発症しなければ普通の猫と変わらない
エイズキャリアの猫について、まだまだ偏見は根強くあると稲垣院長。
「人のエイズを連想して怖がる人や、この子触っても大丈夫なの?と聞かれたこともあります」
実際、保護した猫が猫エイズ陽性だと分かると、「うちでは飼えない」と外に戻されてしまう猫も多いという。そこで改めて猫免疫不全ウイルス感染症について聞くと…。
「若い時にエイズに感染しても10歳以降から発症しやすいとされています。しかし陽性だからといって必ずしも発症するとは限りません」
感染経路としては、かみ合いのけんかなどで猫同士が感染するもので、人に移ることはない。人が触っても問題なく、発症しなければ普通の猫と何も変わらないという。
“その子らしさ”をアピール
エイズキャリアの猫への理解はまだまだ進んでいない。スタッフの星野さんによると、子猫であればキャリア持ちでも譲渡会で決まることがあるが、成猫が譲渡されることはまれとのことだ。

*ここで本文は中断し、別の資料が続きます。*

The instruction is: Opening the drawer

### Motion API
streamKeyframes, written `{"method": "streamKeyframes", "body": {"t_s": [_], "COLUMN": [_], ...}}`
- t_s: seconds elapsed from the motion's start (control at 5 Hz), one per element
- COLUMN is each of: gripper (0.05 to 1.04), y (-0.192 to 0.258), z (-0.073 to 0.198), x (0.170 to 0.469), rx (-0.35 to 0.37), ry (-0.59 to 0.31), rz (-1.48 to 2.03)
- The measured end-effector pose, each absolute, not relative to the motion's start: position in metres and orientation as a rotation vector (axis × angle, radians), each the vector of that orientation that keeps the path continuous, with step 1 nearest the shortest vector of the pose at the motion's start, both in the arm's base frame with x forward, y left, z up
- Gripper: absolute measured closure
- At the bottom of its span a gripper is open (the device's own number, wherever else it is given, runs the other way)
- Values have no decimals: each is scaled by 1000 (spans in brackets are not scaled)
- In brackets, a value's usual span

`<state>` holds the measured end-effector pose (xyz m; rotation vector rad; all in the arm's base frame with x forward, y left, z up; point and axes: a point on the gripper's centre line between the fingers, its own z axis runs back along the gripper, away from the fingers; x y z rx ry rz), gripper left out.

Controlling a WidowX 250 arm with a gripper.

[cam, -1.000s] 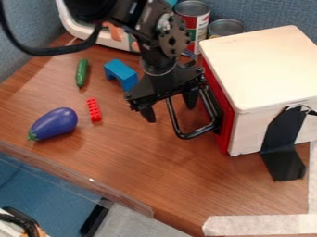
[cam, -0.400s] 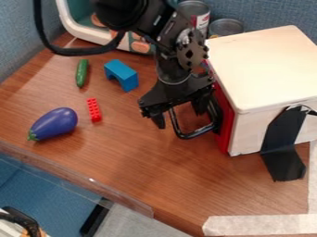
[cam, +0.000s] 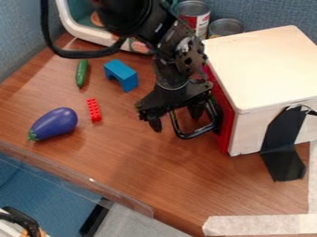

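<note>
Red face to the left, it's the drawer front (cam: 226,125) on the right half of the table (cam: 142,171), set against the pale box (cam: 263,65), and its black handle (cam: 199,133) juts out leftward! The box's side reaches away to the right, black tape (cam: 283,143) running down it onto the wood. And look at the gripper (cam: 176,118), hanging right over that handle, jaws apart, one on the left outside the loop, the other over toward the red front! Now the edges: the table's near edge slants from the left down toward the near middle, a clear strip (cam: 74,174) along it, and a broad stretch of wood lies between that and the handle. Over left, the eggplant (cam: 53,124) sits nearest that strip, the red brick (cam: 94,110) between it and the gripper, blue block (cam: 121,75) and cucumber (cam: 82,73) farther back. As for the line of it, the front's long axis runs far to near, drifting right as it comes, and the handle's outer bar follows roughly that same line!
</note>
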<state>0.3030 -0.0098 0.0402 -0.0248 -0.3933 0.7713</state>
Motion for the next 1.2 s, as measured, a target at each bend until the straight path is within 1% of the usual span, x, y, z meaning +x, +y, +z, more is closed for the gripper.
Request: {"method": "streamKeyframes", "body": {"t_s": [0.4, 0.6, 0.8, 1.0, 1.2], "gripper": [736, 923, 960, 961, 962], "y": [-3, -1, 3, 12, 18], "z": [35, 34, 35, 38, 39], "x": [294, 287, 280, 272, 267], "rx": [25, 51, 75, 83, 85], "ry": [-378, -371, -366, -366, -346], "rz": [766, 738, 726, 730, 736]}}
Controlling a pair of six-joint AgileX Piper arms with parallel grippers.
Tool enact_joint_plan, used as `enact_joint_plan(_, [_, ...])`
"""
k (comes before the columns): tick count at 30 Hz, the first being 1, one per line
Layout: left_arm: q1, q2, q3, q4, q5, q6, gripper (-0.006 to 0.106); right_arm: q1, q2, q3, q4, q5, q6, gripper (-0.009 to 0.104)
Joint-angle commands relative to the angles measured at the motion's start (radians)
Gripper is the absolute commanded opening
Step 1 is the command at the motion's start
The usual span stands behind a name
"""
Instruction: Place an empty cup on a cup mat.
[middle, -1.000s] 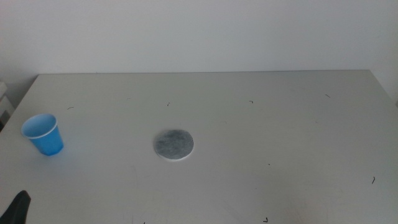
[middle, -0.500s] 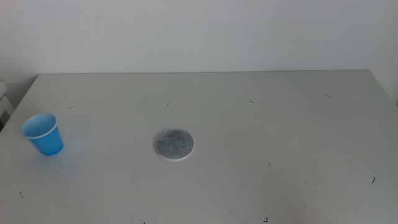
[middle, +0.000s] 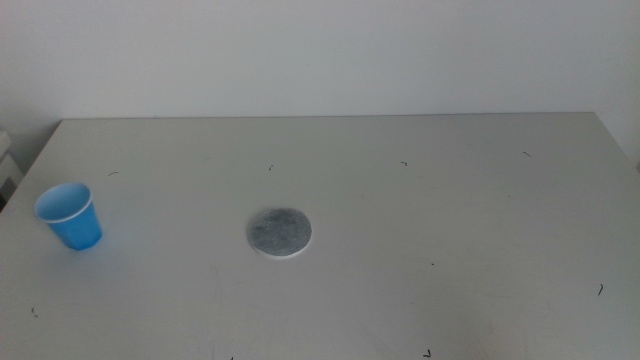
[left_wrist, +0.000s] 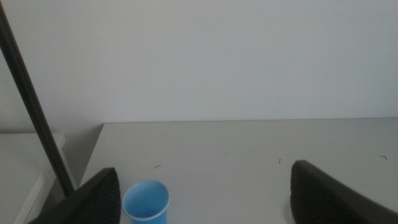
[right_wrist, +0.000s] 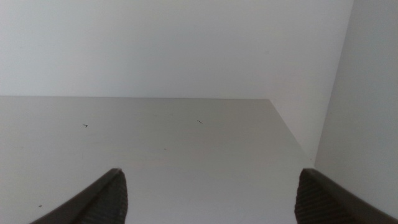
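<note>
The left gripper (left_wrist: 202, 202) is the one placed to act: its two dark jaws stand wide apart with nothing between them and touch nothing. In its wrist view the cup (left_wrist: 145, 202) sits just ahead of it, close to one jaw rather than centred in the gap. The step in hand looks like the approach to the cup. To do it well, the gripper should first shift sideways until the cup lies midway between the jaws, then come in level and low enough to take the tapered wall below the white rim. It should close gently, since a thin disposable cup may buckle or tip if squeezed hard or nudged off-centre.

In the middle view neither arm shows. The cup (middle: 70, 216) stands upright and empty near the table's left edge, mouth up. The cup mat (middle: 279, 232) lies flat to its right, well apart from it, nearer the middle of the table (middle: 450, 210), with bare surface between them. The carry should therefore run rightward, and the cup should be set down squarely, as the mat is only slightly wider than the cup.

The right gripper (right_wrist: 208, 199) waits over the right side of the table, jaws likewise spread and holding nothing.
</note>
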Motion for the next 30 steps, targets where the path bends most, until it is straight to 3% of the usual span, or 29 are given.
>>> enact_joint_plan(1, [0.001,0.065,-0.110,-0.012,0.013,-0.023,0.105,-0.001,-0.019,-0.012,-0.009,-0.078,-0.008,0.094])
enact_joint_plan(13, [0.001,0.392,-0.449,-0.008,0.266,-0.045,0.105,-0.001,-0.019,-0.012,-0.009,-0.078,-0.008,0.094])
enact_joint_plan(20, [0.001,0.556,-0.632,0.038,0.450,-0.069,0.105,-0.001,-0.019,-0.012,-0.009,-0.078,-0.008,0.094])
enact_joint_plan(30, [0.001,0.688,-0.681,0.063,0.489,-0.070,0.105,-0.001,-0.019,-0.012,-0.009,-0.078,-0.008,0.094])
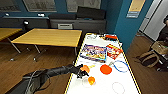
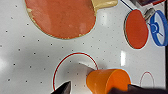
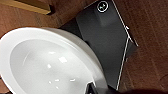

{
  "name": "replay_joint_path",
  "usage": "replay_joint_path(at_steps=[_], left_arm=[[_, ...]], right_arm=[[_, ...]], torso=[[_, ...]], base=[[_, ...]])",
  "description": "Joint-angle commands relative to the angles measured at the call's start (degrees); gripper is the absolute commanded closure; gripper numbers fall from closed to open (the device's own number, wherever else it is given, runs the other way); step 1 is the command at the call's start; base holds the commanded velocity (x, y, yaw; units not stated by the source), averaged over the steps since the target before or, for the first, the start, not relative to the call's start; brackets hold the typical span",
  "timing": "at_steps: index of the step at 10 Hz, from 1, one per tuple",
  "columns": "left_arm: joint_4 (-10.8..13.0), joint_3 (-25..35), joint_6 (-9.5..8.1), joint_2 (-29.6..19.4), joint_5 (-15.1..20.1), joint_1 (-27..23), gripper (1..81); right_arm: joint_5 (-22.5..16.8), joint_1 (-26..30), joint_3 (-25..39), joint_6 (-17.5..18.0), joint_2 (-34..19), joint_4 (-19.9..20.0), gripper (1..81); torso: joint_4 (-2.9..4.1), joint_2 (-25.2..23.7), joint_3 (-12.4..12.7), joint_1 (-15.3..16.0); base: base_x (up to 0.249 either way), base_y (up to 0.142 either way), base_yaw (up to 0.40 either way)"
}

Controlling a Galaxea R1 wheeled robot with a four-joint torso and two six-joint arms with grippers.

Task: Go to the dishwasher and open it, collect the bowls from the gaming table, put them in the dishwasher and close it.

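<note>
Teal walls and a wooden floor frame the head view, where a white gaming surface (image 1: pixel 105 75) with a yellow edge carries board-game boxes (image 1: pixel 94 53), a red paddle (image 1: pixel 105 69), a blue ring (image 1: pixel 120 66) and a small orange bowl (image 1: pixel 91 80). The left gripper (image 1: pixel 81 73) reaches in over the near edge, just beside that bowl, with a second paddle (image 1: pixel 85 68) close behind it.

From the left wrist, the orange bowl (image 2: pixel 108 81) sits on the dotted white top over a red printed circle (image 2: pixel 75 71), between two dark fingers (image 2: pixel 63 88); they stand spread on either side and I cannot tell whether they touch it yet. It looks like thin plastic: light, a little flexible, easy to tip or to skate on this slick top. A pinch across the rim seems the safest hold.

From the right wrist, a white bowl (image 3: pixel 47 62) hangs over the wooden floor and a dark part of the robot's base (image 3: pixel 107 42). A finger (image 3: pixel 93 89) appears clamped at its rim. Glossy and probably ceramic, it would be heavier, slippery and breakable, so that rim hold needs to be firm.
</note>
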Motion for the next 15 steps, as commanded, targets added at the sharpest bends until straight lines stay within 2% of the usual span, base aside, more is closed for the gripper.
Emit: replay_joint_path(at_steps=[1, 5, 6, 9, 10, 14, 15], left_arm=[[-0.1, -2.3, -0.05, 3.2, 1.3, -8.5, 1.0], [0.0, -3.1, -0.05, 5.5, 1.3, -8.5, 1.0], [0.1, -3.2, -0.05, 5.8, 1.3, -8.4, 1.0], [0.1, -3.9, -0.05, 6.4, 1.3, -7.9, 1.0], [0.1, -3.9, 0.04, 6.4, 1.3, -7.8, 1.0], [0.1, -4.1, 0.04, 6.4, 1.2, -6.4, 1.0], [0.1, -4.4, 0.30, 6.3, 1.2, -5.6, 81.1]], right_arm=[[-3.8, 1.0, 0.8, -0.3, -1.8, -1.4, 81.1], [-4.2, 1.3, 0.8, -0.3, -1.8, -1.4, 81.1], [-4.2, 1.2, 0.8, -0.3, -1.8, -1.4, 81.1], [-4.2, 1.3, 0.8, -0.3, -1.7, -1.4, 81.1], [-4.3, 1.3, 0.8, -0.3, -1.7, -1.4, 81.1], [-4.3, 1.4, 0.7, -0.3, -1.6, -1.4, 81.1], [-4.3, 1.5, 0.7, -0.3, -1.6, -1.2, 81.1]], torso=[[0.00, 0.0, 0.0, 0.0], [0.00, 0.0, 0.0, 0.0], [0.00, 0.0, -1.9, 0.0], [0.00, 0.0, -4.8, 0.0], [0.00, 0.0, -3.0, 0.0], [0.00, 0.1, -3.6, 0.0], [0.00, 0.1, -3.6, 0.0]], base=[[0.000, 0.000, 0.000], [0.000, 0.000, 0.000], [0.000, 0.000, 0.000], [0.000, 0.000, 0.000], [0.000, 0.000, 0.000], [0.000, 0.000, 0.000], [0.000, 0.000, 0.000]])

こうした現状の中、「保護猫カフェさくら2号店」では、これまで約50匹のエイズキャリアの猫を譲渡へとつなげてきた。多くの縁をつなぐことができた理由の一つに、譲渡会と保護猫カフェの環境の違いがあるという。
「猫は環境が変わるとおびえて動かなくなったり、シャーシャー猫になってしまったり、いつもの様子を見せることができません」(星野さん)
保護猫カフェでは、猫が暮らしている場所にお客自らが足を運ぶ形になり、普段の“その子らしさ”を伝えることができるのだそう。